Fey has already found a great Hepburn-and-Tracy odd-couple vibe with 30 Rock co-star Baldwin. In contrast, she and Carell are birds of a feather. Claire and Phil may worry about their marriage, but it’s obvious from the get-go that they’re perfect for each other — they even walk into glass doors together. And they are both endearingly clueless. Claire isn’t sure what a flash drive is and confuses being whacked with being whacked off. Phil, a parent more conversant in Dr. Seuss than the latest pop acts, refers to the Black Eyed Peas frontman as “Sam.I.Am.”
Screenwriter Klausner, who worked on the last and forthcoming Shrek cartoons, provides some crisp dialogue, but to judge from the outtakes shown during the end credits, Carell and Fey also did their share of improvising. Early on, when Claire and Phil try to bluff their way back into the TriBeCa bistro, the two actors do a wonderfully wacky send-up of snotty Manhattan hipsters. They top that later with a Showgirls spoof when, trapped in a strip club, they’re forced to perform a ludicrously lascivious pole dance.

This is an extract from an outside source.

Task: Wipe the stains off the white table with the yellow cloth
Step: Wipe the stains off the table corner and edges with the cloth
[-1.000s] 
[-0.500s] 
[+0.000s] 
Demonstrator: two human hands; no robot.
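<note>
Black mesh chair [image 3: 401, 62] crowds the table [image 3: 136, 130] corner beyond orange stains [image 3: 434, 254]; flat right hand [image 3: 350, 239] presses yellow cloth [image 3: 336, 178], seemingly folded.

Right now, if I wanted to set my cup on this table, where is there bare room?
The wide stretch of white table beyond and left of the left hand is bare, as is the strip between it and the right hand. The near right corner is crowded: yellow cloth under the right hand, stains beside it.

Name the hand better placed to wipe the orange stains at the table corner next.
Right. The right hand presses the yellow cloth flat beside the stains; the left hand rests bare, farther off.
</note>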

The movie has its weak spots. The ridiculous plot has more holes than a slice of Emmental, and the obligatory car chase goes on too long. Also, you wish there was more of the likable Ruffalo and the gifted Wiig, who are shamefully under-used as the Fosters’ maritally troubled best friends.
Those are just minor quibbles. In the end, Date Night proves true to its title — it’s a perfect date movie for grown-ups. Book your babysitter.
Date Night opens April 9.
Martin Morrow writes about the arts for CBC News.